Went in to meet the new team – our office is just on the corner of Darling Harbour and the views are immense! Its kind of like a regus office, but its so central, it’ll be handy when I’m doing my ‘coffees’ with new clients. The team were awesome – Ed is my boss, he’s originally from the UK and he’s been here for over 7 years. He’s married to Tamara, who does the HR/Marketing side of the business. And lastly, there’s Adam. He’s originally from Newcastle, so it was hilarious to hear a Geordie twang inside an aussie accent.  They made me feel so welcome, and I couldn’t wait to start with them.
So the rest of the week was just in limbo – I didn’t want to be a burden to Bern & Dan (they have been phenomenal to me), but I also didn’t have the luxury of having a) a car or b) a list of people to meet for lunch or to have drinks with. That’s a tough lesson that i’ve learnt too. Moving to a new country and a new city is exciting, however, the people and accessability I had to my friends and family I think I may have taken for granted. I know that I’ll meet new people and get my own circle of friends going, but right now, not having that network here is a brand new experience. Not necessarily an enjoyable one (!) but I know that will change once I get into work.
However, the txt messages, the emails and the phonecalls I’ve had with my family and friends have made the first two weeks much happier.

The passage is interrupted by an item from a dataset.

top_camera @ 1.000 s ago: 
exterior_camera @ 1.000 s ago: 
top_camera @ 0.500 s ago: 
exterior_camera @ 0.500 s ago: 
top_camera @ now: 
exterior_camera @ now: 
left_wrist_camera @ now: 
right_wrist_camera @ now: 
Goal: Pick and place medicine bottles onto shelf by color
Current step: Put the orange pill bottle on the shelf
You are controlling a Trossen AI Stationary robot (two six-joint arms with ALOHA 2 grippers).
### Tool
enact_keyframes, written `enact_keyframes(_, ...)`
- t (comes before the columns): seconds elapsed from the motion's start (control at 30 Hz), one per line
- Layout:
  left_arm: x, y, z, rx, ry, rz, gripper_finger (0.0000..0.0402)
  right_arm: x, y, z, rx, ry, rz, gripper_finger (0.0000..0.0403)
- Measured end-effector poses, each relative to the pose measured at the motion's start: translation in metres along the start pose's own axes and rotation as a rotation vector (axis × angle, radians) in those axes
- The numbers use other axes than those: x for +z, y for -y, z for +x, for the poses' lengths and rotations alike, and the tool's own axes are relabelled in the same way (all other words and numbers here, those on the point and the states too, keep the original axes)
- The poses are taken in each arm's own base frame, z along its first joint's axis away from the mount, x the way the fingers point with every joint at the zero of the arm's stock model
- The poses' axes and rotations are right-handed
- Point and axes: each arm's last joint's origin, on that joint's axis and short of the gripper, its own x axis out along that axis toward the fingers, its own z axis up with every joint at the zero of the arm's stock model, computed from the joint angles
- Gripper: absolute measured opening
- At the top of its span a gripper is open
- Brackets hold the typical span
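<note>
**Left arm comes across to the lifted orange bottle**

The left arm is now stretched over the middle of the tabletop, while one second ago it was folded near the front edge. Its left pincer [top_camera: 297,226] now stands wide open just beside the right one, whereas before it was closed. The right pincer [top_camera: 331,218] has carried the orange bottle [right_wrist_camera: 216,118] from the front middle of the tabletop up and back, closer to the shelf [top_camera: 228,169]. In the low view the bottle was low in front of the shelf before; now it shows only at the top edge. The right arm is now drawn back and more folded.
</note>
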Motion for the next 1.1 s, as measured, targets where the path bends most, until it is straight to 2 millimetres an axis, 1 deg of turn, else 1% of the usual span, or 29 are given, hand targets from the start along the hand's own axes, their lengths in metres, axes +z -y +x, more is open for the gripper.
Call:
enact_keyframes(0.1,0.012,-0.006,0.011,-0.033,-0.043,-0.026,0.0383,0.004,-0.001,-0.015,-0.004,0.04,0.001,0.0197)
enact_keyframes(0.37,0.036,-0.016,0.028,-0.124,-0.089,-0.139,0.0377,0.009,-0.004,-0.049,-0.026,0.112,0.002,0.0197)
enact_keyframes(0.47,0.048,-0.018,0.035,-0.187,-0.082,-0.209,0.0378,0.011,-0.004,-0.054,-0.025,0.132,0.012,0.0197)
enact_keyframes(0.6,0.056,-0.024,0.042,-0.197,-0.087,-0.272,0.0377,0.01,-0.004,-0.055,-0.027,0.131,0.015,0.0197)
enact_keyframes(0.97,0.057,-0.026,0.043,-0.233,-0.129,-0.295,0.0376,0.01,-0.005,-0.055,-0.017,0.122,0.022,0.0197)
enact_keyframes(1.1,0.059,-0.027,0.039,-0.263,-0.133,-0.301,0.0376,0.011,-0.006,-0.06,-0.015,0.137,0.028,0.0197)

There have been times I’ve been crying with laughter at drunk txt messages I’ve received and I’ve been laughing down the phone, having random conversations - and thank god for the amazing technology of skype!   
And I’ve realised that, although  I may be 11,000 miles away, I’m always close to peoples hearts and in their minds. And for me, that’s enough.
(thank god for facebook!)
xxxxxxx


Tuesday, 15 November 2011

Not there....Yet

So, decided to make a blog to share the ups and downs of my relocation to Australia - and to let you know of all the wonderful new things that may happen during my time in sydney.

Not due to leave until January 14th - so may be a while before I update the blog - but just wanted to get started.